The answer depends on what we know about the physical system, and what the forcings are. This is a point I was trying to make with the first two tabs (the cell 1 and 2) using daily temperature data from York University Electronic Department's weather station archive. Skipping to 'the cell (2)', you can do the same thing (alt + vertical drag) to get an intuitive sense of where the seasonal 'signal' appears out of the noise: it shows both the OLS trendlines starting from each datapoint, and points showing the polarity of the trendlines (the 'smoother'). Dragging will get you from apparently random day-to-day noise to the seasonal temperature curve. The size of the trend width appears on the top bar.

This sort of kinetic understanding is something I find useful for myself: seeing that an ordinary least squares calculation can clearly pick out the seasonal signal at the right trend, and seeing how going under or over a certain value either moves towards noise or towards a less clear seasonal pattern (until at the extreme, a single trendline appears to have a positive slope over four years of York data... )

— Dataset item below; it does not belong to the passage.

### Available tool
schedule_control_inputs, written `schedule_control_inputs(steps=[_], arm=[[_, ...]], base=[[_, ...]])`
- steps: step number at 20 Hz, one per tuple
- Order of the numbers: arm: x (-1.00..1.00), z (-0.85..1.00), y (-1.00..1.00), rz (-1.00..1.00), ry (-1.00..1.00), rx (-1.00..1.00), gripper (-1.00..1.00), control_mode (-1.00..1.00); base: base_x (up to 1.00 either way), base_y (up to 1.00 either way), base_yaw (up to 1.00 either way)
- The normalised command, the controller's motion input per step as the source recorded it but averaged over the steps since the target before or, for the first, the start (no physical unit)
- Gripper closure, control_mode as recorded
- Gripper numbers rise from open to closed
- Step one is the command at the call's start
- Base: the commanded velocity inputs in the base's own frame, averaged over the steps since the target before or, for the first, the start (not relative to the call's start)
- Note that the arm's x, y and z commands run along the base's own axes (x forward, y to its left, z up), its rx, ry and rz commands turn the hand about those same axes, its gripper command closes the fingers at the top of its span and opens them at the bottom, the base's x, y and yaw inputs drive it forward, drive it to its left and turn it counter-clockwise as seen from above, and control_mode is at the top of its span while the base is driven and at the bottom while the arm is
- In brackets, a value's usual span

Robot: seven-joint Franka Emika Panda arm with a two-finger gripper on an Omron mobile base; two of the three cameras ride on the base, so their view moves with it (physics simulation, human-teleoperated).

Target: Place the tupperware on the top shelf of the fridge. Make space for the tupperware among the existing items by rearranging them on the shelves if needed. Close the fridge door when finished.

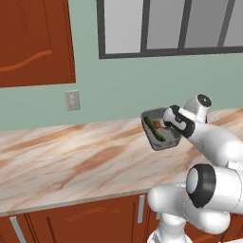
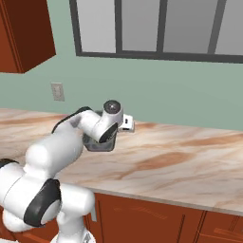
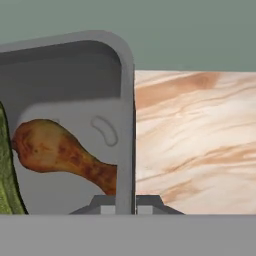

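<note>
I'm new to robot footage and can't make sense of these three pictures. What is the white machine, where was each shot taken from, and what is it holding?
The white machine is a jointed robot arm in a simulated kitchen. Two pictures come from cameras behind it, left and right, looking over a marble counter. The third comes from a camera on the hand itself, looking along the gripper. Its jaws are shut on the wall of a grey tupperware, an open container seen tilted in the left view. Inside lie a browned chicken drumstick and something green, perhaps a vegetable. In the right view the arm hides most of the container.
</note>
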Motion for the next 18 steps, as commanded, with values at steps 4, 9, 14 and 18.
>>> schedule_control_inputs(steps=[4, 9, 14, 18], arm=[[-0.86, 1.00, 0.39, -0.03, -0.31, 0.01, 1.00, -1.00], [-0.88, 1.00, 0.33, 0.00, -0.15, 0.00, 1.00, -1.00], [-0.87, 0.84, 0.04, 0.00, 0.08, 0.03, 1.00, -1.00], [-0.59, 0.81, 0.00, 0.00, 0.35, 0.11, 1.00, -1.00]], base=[[0.00, 0.00, 0.00], [0.00, 0.00, 0.00], [0.00, 0.00, 0.00], [0.00, 0.00, 0.00]])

Compare that to the GWPF approach: you get a very clear season 'signal' at about 180 days (to eyeball - this is not robust of course!) At that width, you get counter-trends happening at about 34% if they're 22 days long. (Use the large trend for 180 day width and the small trend, CRTL+drag, for the 22 days. Small counter to large % appears top-right.)

So by the GWPF's logic, would it be 'season standstill' every time a 22 day stretch went against the seasonal trend? No, of course not. This is a point made many times by others (most amusingly by Realclimate.org) The mysterious correlation between amount of sunshine falling in York and the average temperature is no mystery at all: the regional climate is being 'forced' by the sun's energy. Regional seasons are a quite complex process (e.g. the sun's energy arrives in pulses as the Earth spins every day), yet we get this extremely regular aggregate property: a clear temperature sine-wave over the year.

Co2 forcing is in some ways even more straightforward: more energy will continue to enter the atmosphere as long as we carry on adding the stuff - and then for some good while afterwards. Quite how long depends on what other processes come into play. That's the really fun stuff, and the most uncertain. But the link between energy imbalance, re-equilibriating and temperature change is as robust as the seasons.

Using too short a trend is meaningless. Making strong claims about standstill based on too short a trend is ignorant, wilfully or otherwise.

Any views on whether the viz tool works or not gratefully received. As I say, better controls = No 1 thing to do.